The research was featured on the front cover of the journal ChemMedChem

An international team of chemists have modified and improved upon a drug used to treat metal overload conditions.

This may lead to better treatment of chronic iron overload, often experienced by patients receiving long-term blood transfusions, as well as other conditions.

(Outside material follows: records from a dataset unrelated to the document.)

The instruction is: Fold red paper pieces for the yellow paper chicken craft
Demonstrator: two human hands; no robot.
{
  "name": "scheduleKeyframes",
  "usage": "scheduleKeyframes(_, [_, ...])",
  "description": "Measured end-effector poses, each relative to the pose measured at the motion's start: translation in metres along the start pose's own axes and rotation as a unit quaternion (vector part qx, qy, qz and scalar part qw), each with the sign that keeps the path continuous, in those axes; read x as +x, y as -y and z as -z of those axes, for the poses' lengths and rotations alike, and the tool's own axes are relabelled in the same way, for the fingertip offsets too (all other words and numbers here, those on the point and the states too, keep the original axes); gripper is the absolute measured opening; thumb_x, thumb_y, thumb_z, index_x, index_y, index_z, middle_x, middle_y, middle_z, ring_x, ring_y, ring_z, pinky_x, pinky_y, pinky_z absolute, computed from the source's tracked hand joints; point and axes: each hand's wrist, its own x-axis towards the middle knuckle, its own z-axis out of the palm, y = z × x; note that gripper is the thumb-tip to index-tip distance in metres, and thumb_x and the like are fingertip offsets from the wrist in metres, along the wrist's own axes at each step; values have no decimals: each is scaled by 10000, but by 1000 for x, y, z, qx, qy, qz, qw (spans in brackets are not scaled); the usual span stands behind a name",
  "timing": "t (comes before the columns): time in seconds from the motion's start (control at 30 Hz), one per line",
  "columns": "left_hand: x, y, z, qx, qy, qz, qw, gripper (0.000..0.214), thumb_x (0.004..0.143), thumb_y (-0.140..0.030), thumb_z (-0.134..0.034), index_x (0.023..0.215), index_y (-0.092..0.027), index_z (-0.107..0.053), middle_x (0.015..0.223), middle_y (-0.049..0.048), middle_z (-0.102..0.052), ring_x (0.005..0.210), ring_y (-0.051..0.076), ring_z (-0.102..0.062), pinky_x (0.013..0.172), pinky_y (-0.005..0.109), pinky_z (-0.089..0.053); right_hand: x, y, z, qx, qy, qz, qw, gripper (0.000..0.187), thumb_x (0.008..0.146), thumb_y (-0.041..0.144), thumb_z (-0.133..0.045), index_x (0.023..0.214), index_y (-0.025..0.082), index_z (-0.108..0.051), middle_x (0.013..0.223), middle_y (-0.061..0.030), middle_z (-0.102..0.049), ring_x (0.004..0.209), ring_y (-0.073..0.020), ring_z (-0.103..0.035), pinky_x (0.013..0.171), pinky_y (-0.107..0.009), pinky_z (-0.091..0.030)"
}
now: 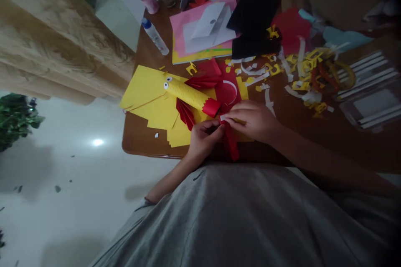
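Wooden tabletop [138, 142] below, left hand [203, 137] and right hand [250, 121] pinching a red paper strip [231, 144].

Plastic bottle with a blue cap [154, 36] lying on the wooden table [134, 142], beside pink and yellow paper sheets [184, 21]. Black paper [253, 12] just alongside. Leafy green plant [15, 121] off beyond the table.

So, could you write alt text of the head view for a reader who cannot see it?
The left hand and right hand pinch a red paper strip above a wooden table, beside a yellow paper tube with stuck-on eyes and pleated red paper fans. Yellow and white paper scraps lie further along.
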Motion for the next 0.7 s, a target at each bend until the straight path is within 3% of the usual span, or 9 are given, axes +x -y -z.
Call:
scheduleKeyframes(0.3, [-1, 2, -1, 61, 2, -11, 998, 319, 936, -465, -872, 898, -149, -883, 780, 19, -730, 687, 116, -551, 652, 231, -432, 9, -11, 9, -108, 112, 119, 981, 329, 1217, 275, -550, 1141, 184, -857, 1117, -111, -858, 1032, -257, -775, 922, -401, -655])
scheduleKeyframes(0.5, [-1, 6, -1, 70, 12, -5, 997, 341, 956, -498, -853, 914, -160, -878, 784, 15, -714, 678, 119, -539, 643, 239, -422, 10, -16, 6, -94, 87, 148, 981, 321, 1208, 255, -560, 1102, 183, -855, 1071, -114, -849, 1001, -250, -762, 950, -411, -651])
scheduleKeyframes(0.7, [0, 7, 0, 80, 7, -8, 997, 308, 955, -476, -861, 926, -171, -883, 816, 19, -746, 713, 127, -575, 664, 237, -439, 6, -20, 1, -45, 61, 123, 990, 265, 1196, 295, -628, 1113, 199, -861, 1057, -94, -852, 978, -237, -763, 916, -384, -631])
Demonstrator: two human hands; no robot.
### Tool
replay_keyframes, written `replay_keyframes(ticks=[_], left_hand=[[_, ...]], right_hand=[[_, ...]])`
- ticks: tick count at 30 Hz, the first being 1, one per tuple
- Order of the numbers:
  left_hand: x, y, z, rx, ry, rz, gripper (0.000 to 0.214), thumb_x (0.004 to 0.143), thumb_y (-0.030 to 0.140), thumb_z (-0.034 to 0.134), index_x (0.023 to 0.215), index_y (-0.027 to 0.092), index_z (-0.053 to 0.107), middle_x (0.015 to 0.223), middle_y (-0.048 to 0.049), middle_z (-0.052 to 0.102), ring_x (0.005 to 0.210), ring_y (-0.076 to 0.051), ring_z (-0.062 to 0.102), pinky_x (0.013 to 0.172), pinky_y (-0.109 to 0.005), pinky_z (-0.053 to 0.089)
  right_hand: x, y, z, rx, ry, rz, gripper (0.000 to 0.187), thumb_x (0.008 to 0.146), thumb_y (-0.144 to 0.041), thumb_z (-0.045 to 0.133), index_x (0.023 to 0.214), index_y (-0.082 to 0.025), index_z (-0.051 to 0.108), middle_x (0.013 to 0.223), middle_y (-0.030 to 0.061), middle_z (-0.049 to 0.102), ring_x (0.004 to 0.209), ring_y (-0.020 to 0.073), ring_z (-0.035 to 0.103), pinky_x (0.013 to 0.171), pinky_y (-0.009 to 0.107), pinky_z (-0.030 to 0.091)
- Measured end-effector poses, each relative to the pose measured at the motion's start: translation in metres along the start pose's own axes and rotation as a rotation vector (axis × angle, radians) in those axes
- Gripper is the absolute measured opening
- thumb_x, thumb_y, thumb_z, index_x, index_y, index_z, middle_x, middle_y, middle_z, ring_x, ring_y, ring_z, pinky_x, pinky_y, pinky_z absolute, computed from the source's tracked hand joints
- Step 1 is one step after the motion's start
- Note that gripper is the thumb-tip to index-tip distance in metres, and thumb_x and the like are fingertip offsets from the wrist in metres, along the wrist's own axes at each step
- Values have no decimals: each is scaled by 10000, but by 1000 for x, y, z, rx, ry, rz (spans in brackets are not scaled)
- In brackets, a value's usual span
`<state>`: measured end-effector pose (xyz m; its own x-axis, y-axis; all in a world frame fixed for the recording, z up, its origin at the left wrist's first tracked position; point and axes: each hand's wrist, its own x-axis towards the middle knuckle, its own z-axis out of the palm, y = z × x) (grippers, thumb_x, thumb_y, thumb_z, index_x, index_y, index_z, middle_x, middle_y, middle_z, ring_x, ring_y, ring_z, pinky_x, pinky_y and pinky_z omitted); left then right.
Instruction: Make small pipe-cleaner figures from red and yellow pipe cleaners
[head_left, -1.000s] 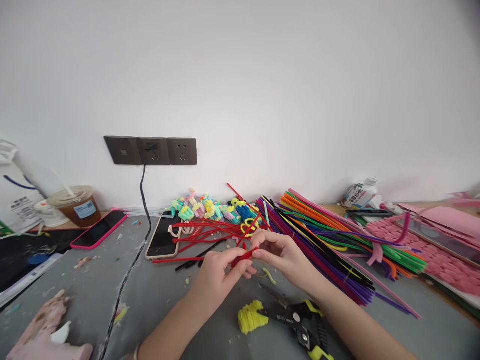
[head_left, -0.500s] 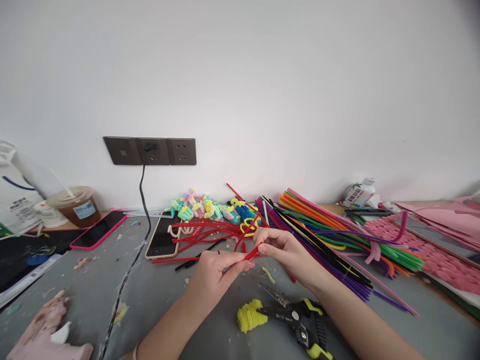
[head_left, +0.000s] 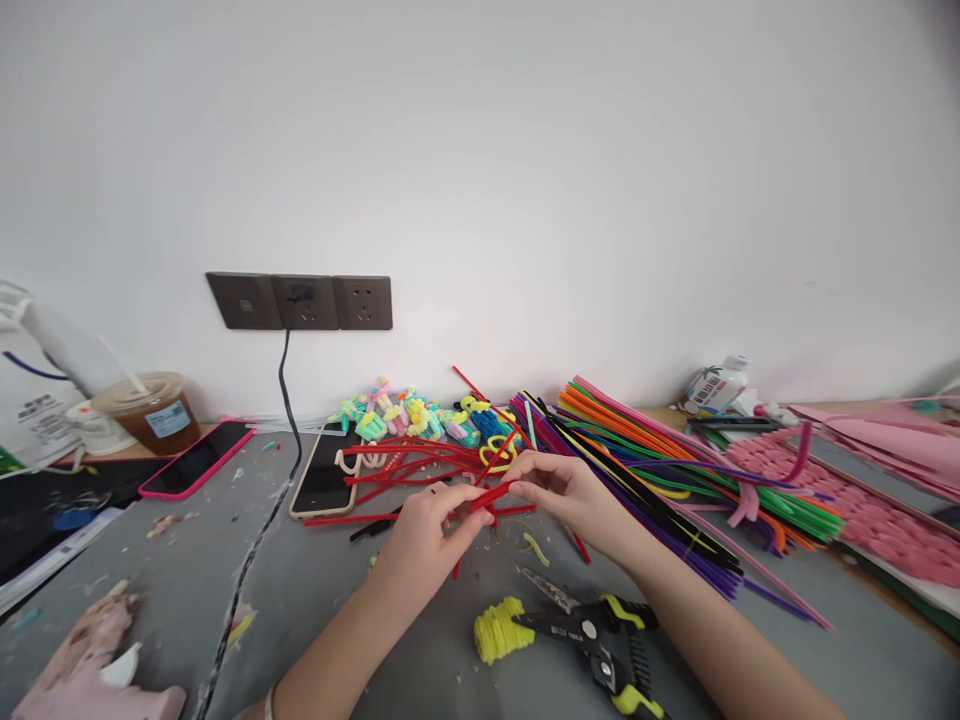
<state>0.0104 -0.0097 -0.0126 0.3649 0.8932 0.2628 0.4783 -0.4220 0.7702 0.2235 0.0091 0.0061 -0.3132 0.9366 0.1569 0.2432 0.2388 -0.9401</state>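
Between my two hands is a red pipe cleaner [head_left: 491, 495], bent into a short bundle. My left hand [head_left: 439, 530] pinches its left end, and my right hand [head_left: 562, 495] grips the right end between thumb and fingers. Loose red pipe cleaners [head_left: 412, 462] lie just behind them on the grey table. Nearer to me, a pair of wire-cutting pliers [head_left: 592, 640] with black and yellow handles rests with jaws apart. Against its jaw lies a coiled yellow pipe cleaner piece [head_left: 501, 632].
A thick bundle of coloured pipe cleaners [head_left: 660, 470] spreads to the right. Small pastel figures [head_left: 409, 415] stand by the wall. Left are a phone [head_left: 322, 470], a pink-edged phone [head_left: 199, 460], a drink cup [head_left: 154, 415] and a black cable [head_left: 247, 560]. A pink woven piece [head_left: 862, 500] lies far right.
Both hands have shifted slightly left. The red bundle has turned closer to level, and red ends now show below my left fingers.
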Motion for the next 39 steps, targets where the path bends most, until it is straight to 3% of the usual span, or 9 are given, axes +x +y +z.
replay_keyframes(ticks=[4, 8, 12, 15, 20, 24, 33, 36, 39], left_hand=[[0, 0, 3, 110, -68, 8, 181, 877, 185, 597, 991, 240, 728, 887, -11, 787, 957, -236, 637, 860, -358, 527], [-3, -2, 4, 181, -74, 60, 260, 882, 156, 572, 1088, 242, 705, 1037, -50, 750, 1066, -253, 595, 917, -403, 524], [-9, -6, 7, 244, -161, 125, 308, 935, 214, 520, 1174, 312, 687, 1322, -49, 622, 1316, -300, 440, 1067, -520, 426], [-11, -10, 11, 286, -192, 107, 287, 928, 267, 553, 1175, 308, 691, 1373, -39, 596, 1374, -337, 370, 1099, -581, 376], [-6, -9, 9, 284, -139, 65, 257, 919, 221, 539, 1098, 246, 721, 1247, -42, 692, 1303, -325, 461, 1081, -559, 405], [-1, -3, 3, 204, -56, 51, 278, 949, 244, 483, 947, 240, 760, 1102, -30, 758, 1219, -295, 528, 1051, -528, 428], [-3, -3, 4, 149, -120, 36, 359, 938, 292, 504, 642, 242, 701, 770, -17, 770, 1169, -290, 562, 1103, -559, 302], [-1, -3, 2, 204, -61, 15, 469, 965, 297, 425, 543, 218, 615, 725, -36, 740, 1072, -261, 614, 1096, -549, 296], [1, -3, -1, 270, 35, -25, 462, 974, 277, 370, 574, 204, 589, 711, -43, 714, 932, -236, 645, 1060, -535, 328]], right_hand=[[1, 0, -7, 102, 49, 71, 317, 806, -494, 706, 865, -184, 672, 784, 19, 662, 749, 174, 592, 713, 288, 440], [4, 2, -10, 117, 43, 117, 361, 796, -525, 704, 859, -178, 630, 745, 18, 654, 722, 170, 601, 685, 288, 440], [7, 9, -10, 92, 61, 91, 392, 774, -557, 700, 823, -184, 590, 733, 18, 629, 705, 175, 594, 689, 313, 457], [8, 13, -11, 50, 92, 66, 363, 776, -531, 693, 814, -190, 577, 707, 0, 588, 662, 158, 558, 652, 304, 444], [8, 14, -10, 29, 83, 39, 281, 775, -436, 696, 790, -186, 569, 707, -12, 563, 646, 141, 530, 630, 284, 426], [9, 13, -9, 60, 46, 57, 325, 746, -469, 725, 796, -188, 568, 732, 1, 594, 686, 160, 569, 656, 290, 428], [2, 6, -5, 37, -105, 117, 297, 807, -453, 705, 795, -179, 589, 749, 9, 631, 709, 162, 589, 663, 275, 436], [0, 4, -3, -19, -191, 134, 253, 819, -411, 698, 773, -182, 600, 683, -11, 601, 632, 138, 527, 601, 258, 392], [-2, 1, 0, -102, -228, 136, 244, 786, -382, 723, 710, -186, 599, 616, -40, 512, 566, 116, 422, 540, 248, 324]])
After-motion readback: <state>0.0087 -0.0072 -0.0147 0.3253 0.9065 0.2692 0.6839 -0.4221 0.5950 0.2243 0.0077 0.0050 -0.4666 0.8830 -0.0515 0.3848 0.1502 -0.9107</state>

Metal overload can be caused by imbalances as a result of genetic diseases or through over-exposure. The health implications can be severe and chelation therapy is considered as one treatment option to decrease the toxic effects of metal overload in the human body.

The team of chemists, including Dr Andrew McGown, a Research Fellow based in the Spencer Lab, modified a known chelation drug – Deferasirox – by combining it with another type of chemical: a Cyclodextrin.

John Spencer, Professor of Bioorganic Chemistry and lead author of the research, said: “This new type of drug-like entity displays improved biological properties, making it less toxic than the currently used and FDA approved drug Deferasirox.

“Our new Cyclodextrin-Deferasirox hybrid may be more effective in treating metal overloads such as chronic iron overload in patients receiving long-term blood transfusions. It also shows great promise in treating Niemann Pick C, a rare genetic disease characterised by lipid and metal imbalances in cells.”

The paper, Synthesis and Study of Novel Multifunctional Cyclodextrin-Deferasirox Hybrids, is published in ChemMedChem.

The international study was funded by the Wellcome Trust, Università degli Studi di Catania, the Italian Ministero dell’Università e della Ricerca and the Niemann Pick Research Foundation and involved partners from Eurofins Drug Discovery, Oxford, Kings College and Catania Universities.